Cyrille Bret : Changer de fournisseurs d’énergie, c’est changer de partenaires internationaux et donc changer de posture géopolitique. En réduisant rapidement sa dépendance aux hydrocarbures russes, l’Union européenne se contraint à court terme à renforcer ses liens avec des exportateurs alternatifs. Si l’Algérie et le Qatar entretiennent des liens politiques et économiques étroits avec l’Union européenne depuis des décennies, les différends structurels sont notables, en matière de libertés fondamentales, de sécurité régionale ou encore de résolution des conflits. La position de l’Algérie concernant le Sahara Occidental ne fait pas consensus en Europe. Et l’alliance du Qatar avec la Turquie pose également problème en Europe.

Réduire sa dépendance en diversifiant ses fournisseurs est un choix inévitable pour l’Europe, du moins à court terme pour faire face à la crise. Mais ces choix doivent également alerter l’Europe sur la nécessité de renforcer son autonomie énergétique. Certes, les Etats-Unis ou le Canada sont des fournisseurs moralement, juridiquement et politiquement plus favorables aux Européens. Mais la question reste la même : une économie telle que celle de l’Europe, la première au monde, peut-elle rester un colosse aux pieds d’argile exposés aux variations de prix des hydrocarbures alors même que les principaux fournisseurs ne sont pas européens. La solidité d’une économie et la durabilité d’une prospérité exigent une maîtrise supérieure de la fourniture d’énergie.

A quel point sommes-nous en train de substituer une dépendance à la Russie par des dépendances avec des pays qui posent aussi des questionnements éthiques ?

Jean-Pierre Favennec : La priorité pour l’Europe est de faire face à un manque de gaz qui s’est traduit, dès 2021, avant l’invasion de l’Ukraine pa la Russie, par une explosion du prix du gaz, et plus récemment du prix de l’électricité. Cette crise pourrait à terme être bénéfique aux pays Européens en accélérant la transition énergétique. . Dans l’immédiat cette crise pénalise lourdement les consommateurs européens, particuliers ou petites, moyennes, voire grandes entreprises avec des conséquences économiques et sociales très graves. Pour le gaz il est probable qu’à terme ce sont les Etats Unis qui deviendront les principaux fournisseurs de l’Europe. Les mécanismes de marché feront la fortune des exportateurs américains qui bénéficient des prix très élevés du gaz naturel depuis un an.

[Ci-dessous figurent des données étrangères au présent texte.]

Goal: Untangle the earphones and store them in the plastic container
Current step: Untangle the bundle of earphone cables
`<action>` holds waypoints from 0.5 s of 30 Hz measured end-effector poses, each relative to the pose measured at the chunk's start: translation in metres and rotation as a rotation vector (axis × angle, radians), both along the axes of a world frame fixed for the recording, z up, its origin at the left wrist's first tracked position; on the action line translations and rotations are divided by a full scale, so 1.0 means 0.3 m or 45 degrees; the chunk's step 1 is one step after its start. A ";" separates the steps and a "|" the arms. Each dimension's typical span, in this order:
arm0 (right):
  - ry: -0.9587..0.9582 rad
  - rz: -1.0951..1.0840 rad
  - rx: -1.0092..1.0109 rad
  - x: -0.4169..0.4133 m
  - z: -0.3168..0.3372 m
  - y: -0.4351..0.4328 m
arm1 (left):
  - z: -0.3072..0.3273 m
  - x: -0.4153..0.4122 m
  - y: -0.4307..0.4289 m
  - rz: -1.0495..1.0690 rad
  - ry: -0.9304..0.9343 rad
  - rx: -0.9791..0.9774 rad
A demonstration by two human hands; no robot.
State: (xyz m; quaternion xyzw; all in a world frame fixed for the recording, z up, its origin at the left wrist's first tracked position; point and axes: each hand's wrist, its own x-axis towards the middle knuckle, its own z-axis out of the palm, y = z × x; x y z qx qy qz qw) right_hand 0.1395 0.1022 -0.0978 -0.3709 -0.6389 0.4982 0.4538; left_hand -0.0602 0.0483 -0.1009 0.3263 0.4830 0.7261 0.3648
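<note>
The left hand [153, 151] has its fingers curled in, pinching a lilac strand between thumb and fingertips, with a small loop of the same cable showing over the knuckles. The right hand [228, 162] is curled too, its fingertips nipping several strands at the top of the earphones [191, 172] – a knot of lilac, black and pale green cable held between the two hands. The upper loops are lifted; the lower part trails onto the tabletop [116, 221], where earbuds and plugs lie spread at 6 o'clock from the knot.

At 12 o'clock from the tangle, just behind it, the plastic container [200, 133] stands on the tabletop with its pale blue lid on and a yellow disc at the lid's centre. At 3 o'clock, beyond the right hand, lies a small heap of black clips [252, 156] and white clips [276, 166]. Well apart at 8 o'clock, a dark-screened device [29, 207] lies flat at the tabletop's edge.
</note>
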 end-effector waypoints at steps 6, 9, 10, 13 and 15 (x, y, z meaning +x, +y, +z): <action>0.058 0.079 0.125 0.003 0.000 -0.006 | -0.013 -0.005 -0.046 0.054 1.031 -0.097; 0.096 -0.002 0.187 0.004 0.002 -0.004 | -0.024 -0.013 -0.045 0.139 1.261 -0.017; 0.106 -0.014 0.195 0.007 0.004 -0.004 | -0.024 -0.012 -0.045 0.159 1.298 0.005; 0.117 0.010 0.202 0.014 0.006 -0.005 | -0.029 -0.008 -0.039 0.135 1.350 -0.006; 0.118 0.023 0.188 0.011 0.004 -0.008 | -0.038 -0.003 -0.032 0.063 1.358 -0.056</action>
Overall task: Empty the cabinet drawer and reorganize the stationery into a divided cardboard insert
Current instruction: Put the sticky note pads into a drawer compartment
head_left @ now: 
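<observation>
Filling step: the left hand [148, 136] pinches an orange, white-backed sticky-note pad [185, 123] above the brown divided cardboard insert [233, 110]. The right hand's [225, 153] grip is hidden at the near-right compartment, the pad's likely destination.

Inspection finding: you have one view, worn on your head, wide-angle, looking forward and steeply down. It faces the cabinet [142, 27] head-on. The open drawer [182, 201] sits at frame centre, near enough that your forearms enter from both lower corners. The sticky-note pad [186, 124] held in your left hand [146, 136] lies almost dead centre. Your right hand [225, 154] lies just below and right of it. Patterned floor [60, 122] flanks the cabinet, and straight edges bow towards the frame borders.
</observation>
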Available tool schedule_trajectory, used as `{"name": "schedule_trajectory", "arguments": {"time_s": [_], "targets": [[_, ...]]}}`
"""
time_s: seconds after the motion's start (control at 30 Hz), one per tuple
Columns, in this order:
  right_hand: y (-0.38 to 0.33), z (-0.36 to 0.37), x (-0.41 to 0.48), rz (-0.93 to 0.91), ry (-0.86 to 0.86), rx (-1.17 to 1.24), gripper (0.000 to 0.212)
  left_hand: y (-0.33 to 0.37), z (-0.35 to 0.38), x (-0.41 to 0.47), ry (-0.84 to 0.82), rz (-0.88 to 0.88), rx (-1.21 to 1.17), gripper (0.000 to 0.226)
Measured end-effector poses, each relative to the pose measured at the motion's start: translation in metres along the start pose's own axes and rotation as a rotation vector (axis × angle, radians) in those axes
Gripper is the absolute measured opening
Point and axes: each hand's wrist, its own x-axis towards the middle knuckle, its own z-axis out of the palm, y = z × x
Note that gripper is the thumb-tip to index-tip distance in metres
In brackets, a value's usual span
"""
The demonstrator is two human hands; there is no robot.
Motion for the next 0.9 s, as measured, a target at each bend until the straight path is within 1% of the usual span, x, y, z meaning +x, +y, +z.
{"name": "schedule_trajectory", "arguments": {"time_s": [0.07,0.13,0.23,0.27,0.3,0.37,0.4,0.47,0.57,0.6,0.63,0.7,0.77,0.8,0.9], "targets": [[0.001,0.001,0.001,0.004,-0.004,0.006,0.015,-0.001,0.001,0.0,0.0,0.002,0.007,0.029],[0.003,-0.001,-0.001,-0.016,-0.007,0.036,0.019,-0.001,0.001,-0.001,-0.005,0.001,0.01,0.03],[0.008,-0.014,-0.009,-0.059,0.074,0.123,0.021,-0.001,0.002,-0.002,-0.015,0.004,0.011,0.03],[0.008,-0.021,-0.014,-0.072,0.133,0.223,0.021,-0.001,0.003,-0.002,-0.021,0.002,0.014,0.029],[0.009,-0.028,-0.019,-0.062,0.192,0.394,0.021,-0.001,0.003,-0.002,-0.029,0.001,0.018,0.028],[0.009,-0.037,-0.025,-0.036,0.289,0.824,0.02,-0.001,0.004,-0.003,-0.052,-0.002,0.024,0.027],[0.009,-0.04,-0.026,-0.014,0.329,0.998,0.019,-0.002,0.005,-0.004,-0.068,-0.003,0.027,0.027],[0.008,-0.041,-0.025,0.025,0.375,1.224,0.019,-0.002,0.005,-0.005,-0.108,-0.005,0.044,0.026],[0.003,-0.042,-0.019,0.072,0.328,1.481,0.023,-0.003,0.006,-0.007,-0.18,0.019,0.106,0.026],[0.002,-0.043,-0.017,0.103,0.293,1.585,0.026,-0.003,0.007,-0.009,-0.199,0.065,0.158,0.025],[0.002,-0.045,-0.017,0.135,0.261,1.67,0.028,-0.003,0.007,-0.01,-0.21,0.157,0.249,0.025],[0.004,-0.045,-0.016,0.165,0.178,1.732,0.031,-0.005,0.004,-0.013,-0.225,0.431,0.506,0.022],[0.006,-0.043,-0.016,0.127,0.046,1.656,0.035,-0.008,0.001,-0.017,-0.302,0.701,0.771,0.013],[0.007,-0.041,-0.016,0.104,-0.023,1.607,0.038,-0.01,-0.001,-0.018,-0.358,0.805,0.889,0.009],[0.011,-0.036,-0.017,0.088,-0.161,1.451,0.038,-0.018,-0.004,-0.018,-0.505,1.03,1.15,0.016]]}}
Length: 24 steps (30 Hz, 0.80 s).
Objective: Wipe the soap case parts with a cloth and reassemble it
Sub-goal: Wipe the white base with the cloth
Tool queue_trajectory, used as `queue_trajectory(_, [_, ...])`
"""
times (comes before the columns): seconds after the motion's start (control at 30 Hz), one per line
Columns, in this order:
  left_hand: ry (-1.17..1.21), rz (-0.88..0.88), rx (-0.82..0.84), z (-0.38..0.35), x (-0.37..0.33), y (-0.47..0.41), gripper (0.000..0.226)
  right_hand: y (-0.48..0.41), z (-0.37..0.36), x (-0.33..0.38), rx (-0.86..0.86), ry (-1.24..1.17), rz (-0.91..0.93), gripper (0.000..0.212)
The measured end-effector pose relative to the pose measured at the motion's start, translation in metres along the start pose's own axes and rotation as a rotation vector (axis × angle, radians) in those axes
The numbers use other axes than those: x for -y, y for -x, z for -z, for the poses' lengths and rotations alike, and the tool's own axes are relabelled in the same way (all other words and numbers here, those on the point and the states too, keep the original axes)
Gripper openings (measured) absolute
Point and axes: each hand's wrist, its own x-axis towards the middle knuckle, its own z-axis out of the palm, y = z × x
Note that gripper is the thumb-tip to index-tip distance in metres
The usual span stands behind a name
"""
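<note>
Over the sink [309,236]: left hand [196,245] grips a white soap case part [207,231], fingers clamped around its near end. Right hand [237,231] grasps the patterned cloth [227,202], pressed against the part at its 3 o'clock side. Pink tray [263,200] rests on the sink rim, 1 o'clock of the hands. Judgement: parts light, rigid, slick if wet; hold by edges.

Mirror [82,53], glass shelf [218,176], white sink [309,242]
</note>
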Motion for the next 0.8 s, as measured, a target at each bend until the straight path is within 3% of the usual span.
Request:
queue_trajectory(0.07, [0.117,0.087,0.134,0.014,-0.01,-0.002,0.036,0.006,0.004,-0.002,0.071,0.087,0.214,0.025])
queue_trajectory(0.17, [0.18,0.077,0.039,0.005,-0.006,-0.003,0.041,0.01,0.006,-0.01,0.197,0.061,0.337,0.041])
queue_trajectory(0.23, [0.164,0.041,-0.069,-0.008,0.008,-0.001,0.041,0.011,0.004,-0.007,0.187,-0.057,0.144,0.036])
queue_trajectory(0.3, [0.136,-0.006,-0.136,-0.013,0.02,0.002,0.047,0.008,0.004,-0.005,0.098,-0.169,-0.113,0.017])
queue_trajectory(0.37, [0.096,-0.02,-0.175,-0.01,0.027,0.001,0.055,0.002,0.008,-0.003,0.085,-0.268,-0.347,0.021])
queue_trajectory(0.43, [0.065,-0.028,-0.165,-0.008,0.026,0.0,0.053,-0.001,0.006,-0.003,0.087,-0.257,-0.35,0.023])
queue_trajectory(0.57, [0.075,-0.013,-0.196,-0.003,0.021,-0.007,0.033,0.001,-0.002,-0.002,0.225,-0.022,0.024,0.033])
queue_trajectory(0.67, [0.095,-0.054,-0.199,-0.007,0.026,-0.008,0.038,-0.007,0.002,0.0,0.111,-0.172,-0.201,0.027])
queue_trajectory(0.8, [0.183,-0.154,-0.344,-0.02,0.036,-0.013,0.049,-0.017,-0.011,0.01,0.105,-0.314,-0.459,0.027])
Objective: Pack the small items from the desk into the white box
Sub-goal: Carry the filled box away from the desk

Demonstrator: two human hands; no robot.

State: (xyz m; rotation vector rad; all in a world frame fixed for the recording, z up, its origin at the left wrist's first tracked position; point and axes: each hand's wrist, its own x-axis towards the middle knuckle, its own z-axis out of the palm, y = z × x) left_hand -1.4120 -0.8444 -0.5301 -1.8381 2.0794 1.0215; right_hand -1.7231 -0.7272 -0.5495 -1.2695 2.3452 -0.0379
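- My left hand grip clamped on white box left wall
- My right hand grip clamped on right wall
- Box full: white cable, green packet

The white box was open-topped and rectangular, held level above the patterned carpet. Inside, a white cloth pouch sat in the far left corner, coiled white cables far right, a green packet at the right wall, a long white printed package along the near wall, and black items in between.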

Cyrille Bret : Les Européens paient déjà comptant – au sens strict – les retards de leur diversification énergétique. Ils règlent des factures énergétiques considérables : c’est le prix qu’ils ont choisi de payer pour la protection de l’Ukraine – et c’est à leur honneur. Mais là encore, un sursaut collectif est nécessaire pour éviter d’avoir à subir. Pour que les Européens puissent mieux maîtriser leurs approvisionnements énergétiques, il convient de réduire la consommation, de diversifier les sources présentes sur le territoire européen et de rétablir un rapport de force favorable avec les exportateurs énergétiques extra-européens.